Data science, being a relatively new field, has no go-to version control standard. In this post I discuss data science cycles, its unique versioning strategy, and some possible solutions.
Data Science Cycles
Data science is different from traditional software development, especially so for stages such as exploratory data analysis, feature engineering, machine learning model training & validation. While both data science and software development involve writing code, data science tends to be more iterative and cyclical, where one cycle often starts with some initial understanding of the data (and hence questions), and then moves to collecting, exploring, cleaning, and transforming the data, and finally to building, validating, and deploying machine learning models, which in turn leads to better data understanding and the start of the next cycle.
Image credit: DataScience.LA
Data science is also more interactive, and we can see this from the tools data scientists use: typically not just an IDE, but notebooks (e.g., Jupyter, Zeppelin, or Beaker), which in its nature is more interactive and enables shorter code-result cycles.
This asks for a different version control paradigm, because simply copying software development VCS (version control system) to data science won’t work (anyone who tried to naively
git
an .ipynb file knows how painful and inflexible it could be). Data science needs its own versioning system so data scientist & engineers can better collaborate, test, share, and reuse.
Currently, although we are seeing some progress, data science version control is still relatively immature and has a lot of room for improvement. In the rest of this blog post I’ll discuss data science unique versioning strategy.
Versioning Strategy
Reproducibility
The guiding principle of doing data science is that people need to be able to easily see and replicate each other’s work. Cookiecutter Data Science has a great comment on this:
A well-defined, standard project structure means that a newcomer can begin to understand an analysis without digging in to extensive documentation. It also means that they don’t necessarily have to read 100% of the code before knowing where to look for very specific things.

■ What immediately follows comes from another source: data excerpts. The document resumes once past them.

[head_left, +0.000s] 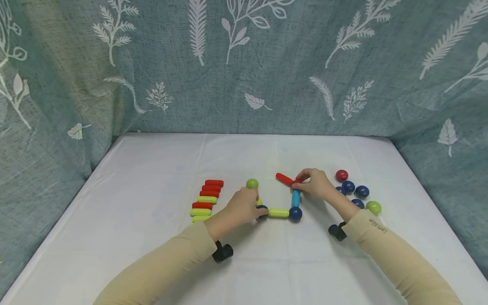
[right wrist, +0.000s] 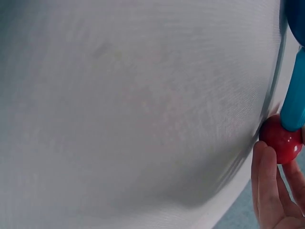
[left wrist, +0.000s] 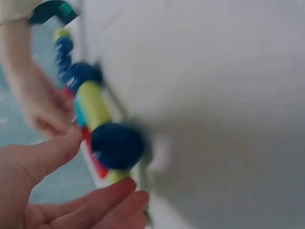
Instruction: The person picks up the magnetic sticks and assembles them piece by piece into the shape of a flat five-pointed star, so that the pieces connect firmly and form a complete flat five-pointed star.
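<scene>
Toy rods and balls are joined in an open-sided shape on the white table. My right hand (head_left: 315,183) pinches a red ball (right wrist: 282,138) at its far right corner. A blue rod (head_left: 295,198) runs from that ball to a dark blue ball (head_left: 295,214), and a red rod (head_left: 284,179) points away to the left. My left hand (head_left: 244,206) holds the near left dark blue ball (left wrist: 117,146) between thumb and fingers. A yellow-green rod (head_left: 279,213) links the two blue balls. Beyond the left hand, a green ball (head_left: 252,183) tops another yellow-green rod, partly hidden by that hand.
Left of the shape lies a column of loose red rods (head_left: 214,183) and yellow-green rods (head_left: 200,212). Right of it are several blue balls (head_left: 361,192), a loose red ball (head_left: 342,175) and a green ball (head_left: 374,207). A patterned curtain (head_left: 244,84) hangs behind the table.
</scene>
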A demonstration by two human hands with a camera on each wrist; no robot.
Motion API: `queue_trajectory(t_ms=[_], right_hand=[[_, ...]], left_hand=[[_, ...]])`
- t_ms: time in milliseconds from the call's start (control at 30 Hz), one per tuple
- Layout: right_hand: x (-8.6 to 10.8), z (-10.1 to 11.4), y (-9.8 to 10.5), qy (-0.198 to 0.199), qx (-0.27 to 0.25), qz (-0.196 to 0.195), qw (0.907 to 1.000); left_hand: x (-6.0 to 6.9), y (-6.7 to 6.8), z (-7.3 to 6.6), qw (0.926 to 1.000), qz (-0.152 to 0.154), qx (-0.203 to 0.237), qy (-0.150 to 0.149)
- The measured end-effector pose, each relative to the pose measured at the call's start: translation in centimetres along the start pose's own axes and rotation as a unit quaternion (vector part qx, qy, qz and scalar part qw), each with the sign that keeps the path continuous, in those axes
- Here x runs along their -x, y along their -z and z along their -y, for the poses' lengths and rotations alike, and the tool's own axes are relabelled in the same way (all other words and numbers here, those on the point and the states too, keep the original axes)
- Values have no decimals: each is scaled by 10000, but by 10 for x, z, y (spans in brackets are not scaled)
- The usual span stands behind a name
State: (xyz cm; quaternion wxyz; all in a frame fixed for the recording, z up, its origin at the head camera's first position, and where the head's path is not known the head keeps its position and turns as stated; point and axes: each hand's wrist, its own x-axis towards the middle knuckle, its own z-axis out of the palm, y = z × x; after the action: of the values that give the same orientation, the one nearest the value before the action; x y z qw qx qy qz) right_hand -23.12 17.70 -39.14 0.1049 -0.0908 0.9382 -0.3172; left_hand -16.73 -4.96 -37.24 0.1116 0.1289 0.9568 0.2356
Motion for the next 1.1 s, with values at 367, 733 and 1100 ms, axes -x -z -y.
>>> queue_trajectory(t_ms=[367,733,1100], right_hand=[[-1,-3,0,-131,-175,-10,9998],[-1,-3,-1,-92,-186,-79,9998],[-1,-3,0,-70,-201,-46,9998]], left_hand=[[-30,64,86,9940,204,-816,705],[-32,68,111,9961,617,-141,610],[-57,63,75,9976,-11,-35,691]])
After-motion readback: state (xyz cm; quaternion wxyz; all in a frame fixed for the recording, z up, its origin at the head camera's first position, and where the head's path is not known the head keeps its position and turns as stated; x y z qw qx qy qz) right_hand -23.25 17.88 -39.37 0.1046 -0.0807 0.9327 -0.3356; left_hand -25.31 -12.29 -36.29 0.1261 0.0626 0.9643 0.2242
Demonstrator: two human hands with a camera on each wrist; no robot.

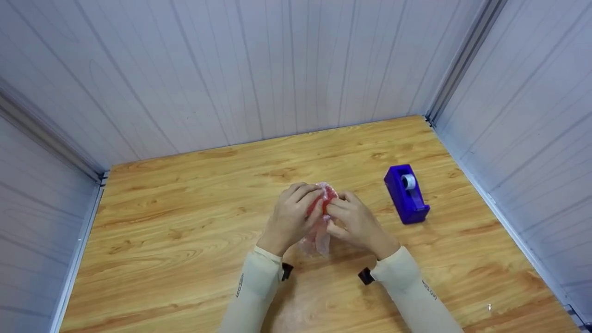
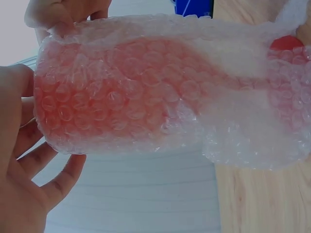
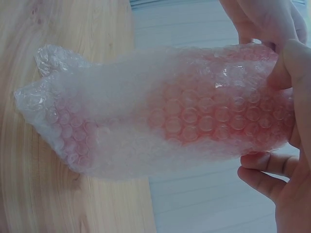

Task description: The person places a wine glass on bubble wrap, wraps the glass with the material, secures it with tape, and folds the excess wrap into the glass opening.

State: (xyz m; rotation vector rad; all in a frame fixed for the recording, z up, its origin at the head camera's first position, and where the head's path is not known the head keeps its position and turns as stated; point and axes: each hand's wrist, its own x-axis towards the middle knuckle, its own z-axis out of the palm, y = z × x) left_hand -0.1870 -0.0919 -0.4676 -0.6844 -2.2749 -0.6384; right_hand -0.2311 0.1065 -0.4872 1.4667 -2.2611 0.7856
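Note:
Clear bubble wrap (image 1: 322,238) surrounds a red goblet (image 1: 327,196), whose wide bowl narrows to a thin stem and a red foot. The wrapped goblet (image 2: 126,97) lies sideways across the left wrist view, bowl end to the left. My left hand (image 1: 291,215) grips the bowl end from the left, fingers curved round the wrap. On the other side my right hand (image 1: 358,222) holds the same end, thumb and fingers on the wrap. In the right wrist view the loose wrap (image 3: 53,60) sticks out past the foot. Parts of the fingertips are hidden in the head view.
A blue tape dispenser (image 1: 402,194) with a roll of tape stands on the wooden table (image 1: 185,222), right of the hands. A small clear scrap (image 1: 489,307) lies near the front right. Pale panel walls (image 1: 277,69) enclose the back and sides.

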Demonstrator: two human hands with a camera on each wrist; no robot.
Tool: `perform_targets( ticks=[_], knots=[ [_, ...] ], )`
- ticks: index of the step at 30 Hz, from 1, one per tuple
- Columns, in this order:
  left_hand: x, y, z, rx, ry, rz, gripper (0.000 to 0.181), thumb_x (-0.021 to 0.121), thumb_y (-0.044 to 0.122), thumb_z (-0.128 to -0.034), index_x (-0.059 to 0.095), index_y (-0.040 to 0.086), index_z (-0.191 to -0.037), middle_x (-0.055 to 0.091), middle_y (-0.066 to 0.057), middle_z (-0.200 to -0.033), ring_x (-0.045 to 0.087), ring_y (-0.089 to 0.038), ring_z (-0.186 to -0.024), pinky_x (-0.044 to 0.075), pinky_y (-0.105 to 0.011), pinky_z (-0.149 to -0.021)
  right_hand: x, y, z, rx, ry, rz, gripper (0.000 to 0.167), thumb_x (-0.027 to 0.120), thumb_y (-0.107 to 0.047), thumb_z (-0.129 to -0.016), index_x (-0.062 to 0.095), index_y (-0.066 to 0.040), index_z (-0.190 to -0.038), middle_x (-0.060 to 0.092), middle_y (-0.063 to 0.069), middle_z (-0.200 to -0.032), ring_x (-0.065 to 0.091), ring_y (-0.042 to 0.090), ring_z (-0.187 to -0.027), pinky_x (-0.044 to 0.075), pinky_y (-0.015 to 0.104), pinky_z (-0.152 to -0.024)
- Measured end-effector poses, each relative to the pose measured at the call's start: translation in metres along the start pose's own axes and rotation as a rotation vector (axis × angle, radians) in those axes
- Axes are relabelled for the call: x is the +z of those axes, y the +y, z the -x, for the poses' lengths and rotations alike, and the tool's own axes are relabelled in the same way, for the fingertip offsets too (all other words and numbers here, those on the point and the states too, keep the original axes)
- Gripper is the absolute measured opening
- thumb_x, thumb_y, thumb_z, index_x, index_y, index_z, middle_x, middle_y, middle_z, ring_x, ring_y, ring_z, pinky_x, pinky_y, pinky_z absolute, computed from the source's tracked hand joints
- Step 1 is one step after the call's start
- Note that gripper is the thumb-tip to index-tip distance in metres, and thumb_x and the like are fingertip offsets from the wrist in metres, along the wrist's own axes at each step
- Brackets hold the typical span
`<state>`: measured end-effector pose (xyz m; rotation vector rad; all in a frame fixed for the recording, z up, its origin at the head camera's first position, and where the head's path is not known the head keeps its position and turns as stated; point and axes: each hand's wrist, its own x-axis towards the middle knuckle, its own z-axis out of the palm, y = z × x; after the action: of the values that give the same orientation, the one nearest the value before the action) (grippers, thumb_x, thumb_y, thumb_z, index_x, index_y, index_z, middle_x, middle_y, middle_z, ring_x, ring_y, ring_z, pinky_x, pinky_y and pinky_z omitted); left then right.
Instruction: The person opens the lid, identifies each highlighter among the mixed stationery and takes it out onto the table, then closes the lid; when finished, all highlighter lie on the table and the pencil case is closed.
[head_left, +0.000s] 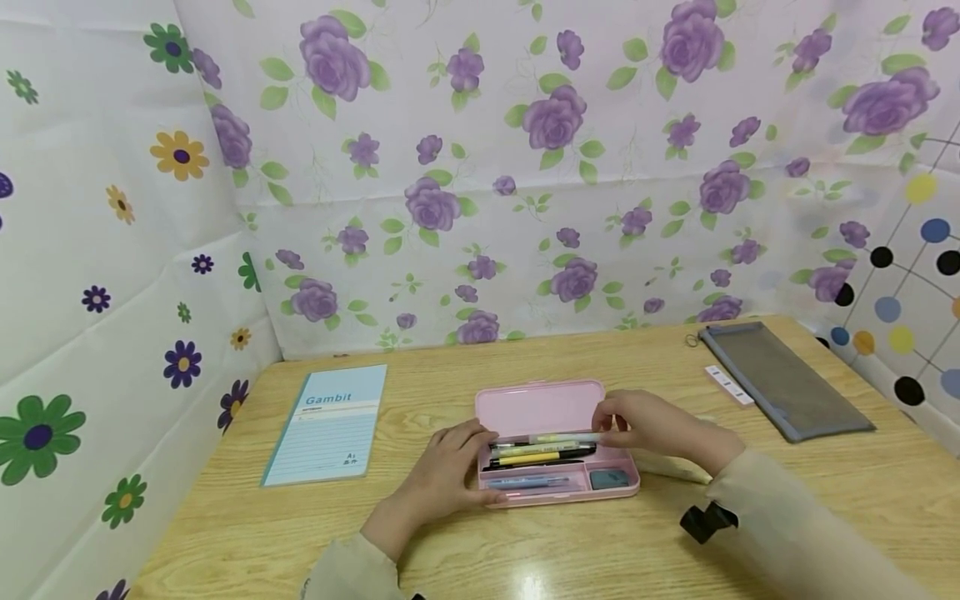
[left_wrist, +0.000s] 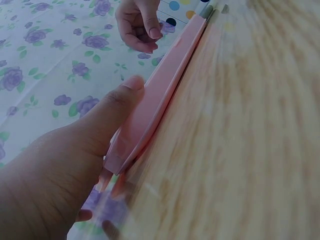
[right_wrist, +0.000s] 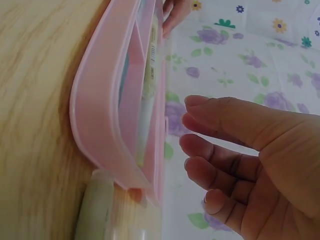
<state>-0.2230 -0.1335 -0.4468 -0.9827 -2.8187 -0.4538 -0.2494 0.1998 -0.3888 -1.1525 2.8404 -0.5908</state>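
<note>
An opened pink pencil case lies on the table with its lid tipped back. In it are several pens, among them a yellow pen and a blue pen, plus a dark eraser in the front right compartment. My left hand grips the case's left end, thumb along the front wall in the left wrist view. Above the case's right side hovers my right hand. The right wrist view shows its fingers loosely curved beside the case, with nothing between them.
A light blue notebook lies at the left. On the right are a grey zip pouch and a small white-and-pink strip. A pale, long item lies by the case's right end, partly behind my right wrist. Floral cloth hangs behind the table.
</note>
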Motion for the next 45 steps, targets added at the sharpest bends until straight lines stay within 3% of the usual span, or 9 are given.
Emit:
perform_targets(
  ticks=[10,21,32,45],
  knots=[
    [-0.001,0.002,0.000,0.000,-0.007,0.006,0.081,0.065,0.067,-0.0768,0.048,0.019,-0.140,0.047,-0.002,-0.144,0.039,-0.022,-0.138,0.035,-0.050,-0.112,0.014,-0.009,-0.016,0.009,-0.055,-0.029,0.006,0.070,-0.016,-0.087,0.069,-0.015,-0.092,0.059,-0.004,-0.085,0.045,0.001,-0.067,0.042,0.018,-0.060],
    [-0.003,0.003,-0.001,-0.014,-0.022,0.008,0.082,0.065,0.066,-0.0772,0.047,0.019,-0.141,0.045,-0.004,-0.146,0.040,-0.025,-0.137,0.034,-0.050,-0.113,0.025,-0.012,-0.023,-0.022,-0.035,0.020,0.006,0.073,-0.015,-0.084,0.067,-0.014,-0.085,0.058,-0.003,-0.082,0.048,0.004,-0.068,0.043,0.018,-0.060],
    [-0.003,0.002,-0.001,-0.003,-0.010,0.010,0.081,0.066,0.066,-0.0771,0.048,0.019,-0.140,0.046,-0.003,-0.145,0.039,-0.023,-0.138,0.035,-0.050,-0.112,0.028,-0.018,-0.024,0.030,-0.057,0.041,0.010,0.072,-0.016,-0.086,0.062,-0.017,-0.084,0.054,-0.006,-0.080,0.044,0.004,-0.068,0.040,0.018,-0.059],
    [-0.002,0.001,0.001,-0.021,-0.025,0.014,0.082,0.064,0.068,-0.0775,0.047,0.019,-0.141,0.044,-0.005,-0.147,0.040,-0.026,-0.138,0.034,-0.051,-0.113,0.023,-0.016,-0.020,0.034,0.004,0.019,0.007,0.068,-0.014,-0.088,0.064,-0.016,-0.083,0.058,-0.007,-0.078,0.047,0.000,-0.065,0.042,0.017,-0.058]
  ],
)
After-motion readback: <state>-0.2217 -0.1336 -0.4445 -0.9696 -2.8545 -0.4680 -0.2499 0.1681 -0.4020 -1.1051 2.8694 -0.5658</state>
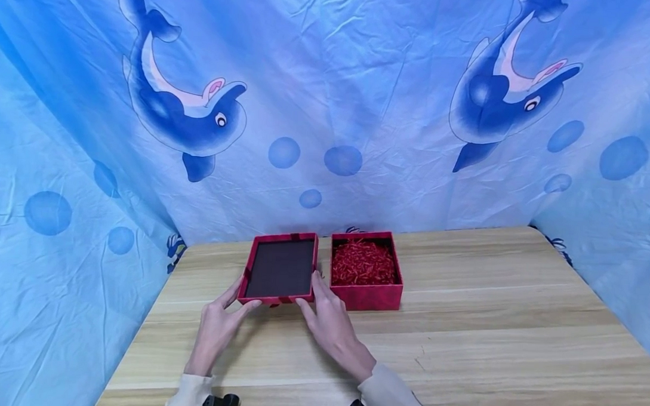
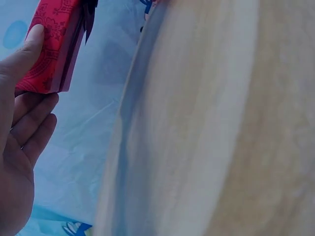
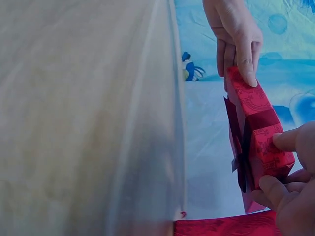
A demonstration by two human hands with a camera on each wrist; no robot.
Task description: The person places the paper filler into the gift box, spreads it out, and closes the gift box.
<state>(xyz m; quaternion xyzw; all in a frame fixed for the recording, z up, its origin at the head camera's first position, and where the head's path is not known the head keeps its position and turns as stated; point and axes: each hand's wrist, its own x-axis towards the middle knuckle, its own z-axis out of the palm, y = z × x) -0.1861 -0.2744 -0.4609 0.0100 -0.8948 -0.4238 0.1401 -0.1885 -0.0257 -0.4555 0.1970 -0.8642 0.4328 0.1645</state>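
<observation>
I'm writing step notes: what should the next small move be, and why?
Probably turn the red lid over: the left hand and right hand grip its near corners, its hollow side faces up, and the open box with red shredded filling stands to its right, so the lid would need flipping to cover it.

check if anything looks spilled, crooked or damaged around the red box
A tiny red speck shows beside the red box in the right wrist view, perhaps a stray shred of its filler; too small to be sure. Nothing else stands out: the left hand and right hand hold the lid.
</observation>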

Reproducibility entails that for every result, keep track of how it was produced, and for analysis that includes randomness, note the underlying random seeds. All custom scripts need to be version controlled.
One crucial thing to realize (yet sometimes overlooked) is that in order to ensure data science reproducibility, it’s not just code that we need to version control (for code versioning tools like GitHub, Bitbucket, and GibLab should suffice). There are two additional dimensions that need version control as well: data and models.
Data versioning
Compared with code, data is usually harder to version control simply due to one fact: size. One should feel lucky if the data is around a couple of GB, since in this big data age it’s not uncommon to have data at TB or PB in size.
One good practice is to treat data (objects, not that sits in a SQL database) as immutable, meaning don’t ever naively edit or overwrite your raw data, and keep only one version of the raw data.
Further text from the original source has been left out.